Le lien de causalité
[118] Pour que le trouble musculo-squelettique d’origine personnelle au niveau cervical de la travailleuse soit reconnu comme ayant été aggravé ou rendu symptomatique par son travail, elle doit démontrer la présence d’un lien de causalité entre ces deux éléments.
[119] À cet égard, le fardeau de preuve qui lui incombe est celui de la prépondérance de preuve sur le plan juridique, et non celui de la certitude scientifique[37]. Cette preuve peut être administrée par tous moyens et le Tribunal appréciera le lien de causalité autant en fonction d’une preuve profane que scientifique. De plus, même en l’absence d’une opinion d’expert qui l’établit formellement, le Tribunal peut inférer ce lien de causalité de l’ensemble de la preuve, s’il est scientifiquement plausible[38]. En d’autres termes, outre l’événement imprévu comme tel, le Tribunal doit considérer la lésion diagnostiquée, le moment de son apparition, son évolution, ainsi que la présence d’une condition préexistante[39].
[120] D’abord, le Tribunal souligne qu’il ne peut considérer les exigences intellectuelles du travail de la travailleuse et le fait qu’elle soit crispée et concentrée dans le cadre de son travail comme étant à l’origine d’une lésion professionnelle. En effet, le respect d’un horaire déjà établi dans une proportion de 80 % à 90 % est considéré comme se situant dans la normale, et l’employeur est davantage clément avec les employés qui reviennent d’un congé. Certes, ses évaluations de rendements sont importantes pour elle et on peut l’écouter à son insu. Cependant, madame Bazinet affirme qu’elle peut consulter un conseiller au besoin, et l’écoute des employés à leur insu n’est pas une pratique régulière. De plus, à son retour au travail en octobre 2016, elle est en période de réintégration au cours de laquelle elle lit des mises à jour à l’écran.
[121] Cependant, le Tribunal est d’avis que son poste de travail non ergonomique pour elle et qui l’a entraînée à adopter une position non physiologique, a rendu symptomatique sa condition personnelle de dégénérescence discale cervicale constatée à l’IRM du 12 décembre 2016.
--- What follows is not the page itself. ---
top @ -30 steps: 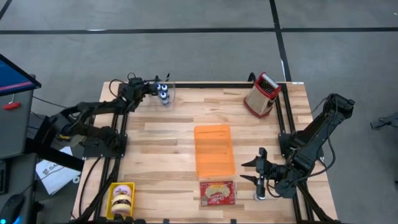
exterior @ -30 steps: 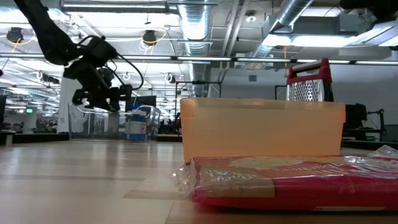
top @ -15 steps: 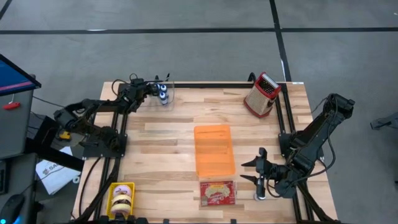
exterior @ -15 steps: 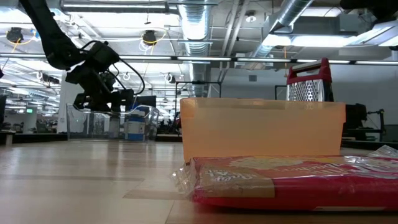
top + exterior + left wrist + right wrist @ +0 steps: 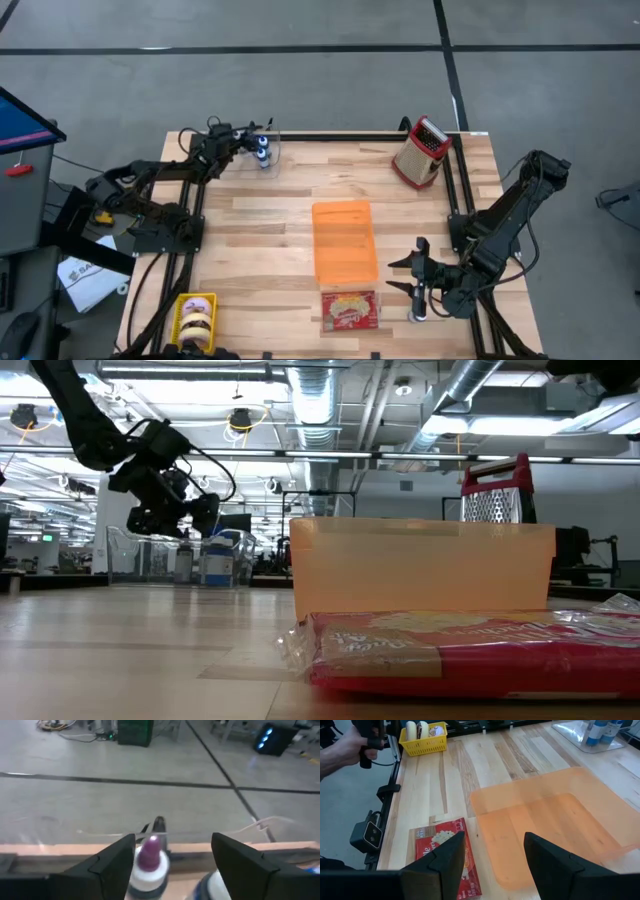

[122] D’abord, la preuve démontre qu’avant son retour au travail du 24 octobre 2016, la travailleuse n’a jamais eu de véritable problème au niveau cervical. Certes, elle affirme qu’au cours de ses études et de ses premières années de pratique comme avocate, soit de 2002 à 2012, elle ressent parfois un malaise au cou, à la tête et aux yeux, mais cela ne la préoccupe pas, elle se sent bien le lendemain, et ne consulte pas de médecin pour cette raison. Également, une radiographie du 7 mai 2013 montre la présence d’une discarthrose dégénérative à C5-C6 et d’une très légère courbe scoliotique de la colonne dorsale à convexité droite, mais elle a été réalisée à titre préventif dans le contexte d’un petit accrochage en voiture.
[123] La travailleuse envoie une photographie d’une chaise munie d’un support cervical à madame Bazinet le 5 janvier 2017. Cette photographie ne peut démontrer qu’elle présentait un problème cervical avant son retour au travail du 24 octobre 2016, puisqu’il s’agit de celle de son conjoint, achetée en magasin, qu’elle n’utilisait que de temps en temps chez elle.
[124] Entre le 24 octobre 2016 et le 2 décembre 2016, la travailleuse fait de la lecture à l’ordinateur et prend des appels pendant la grande majorité de ses journées de travail, alors que son poste de travail est non ergonomique pour elle et l’entraîne à adopter une position non physiologique. Dans ce contexte, il est plausible qu’elle ait ressenti des symptômes uniquement au travail, soit notamment une sensation de poids au niveau de la nuque irradiant surtout à droite, particulièrement à compter de la mi-novembre 2016, et ce, même si ces journées étaient entrecoupées de fins de semaine, d’une journée de congé et de trois journées de formation. Lui demander de démontrer la durée requise dans cette posture pour développer une pathologie cervicale reviendrait à lui imposer un fardeau de preuve qui serait davantage celui de la certitude scientifique que celui de la prépondérance de preuve sur le plan juridique. Elle a d’ailleurs tenté de le faire en transmettant au Tribunal plusieurs extraits de littérature médicale, qui ne peuvent cependant être considérés puisqu’ils n’ont pas été commentés par un expert[40].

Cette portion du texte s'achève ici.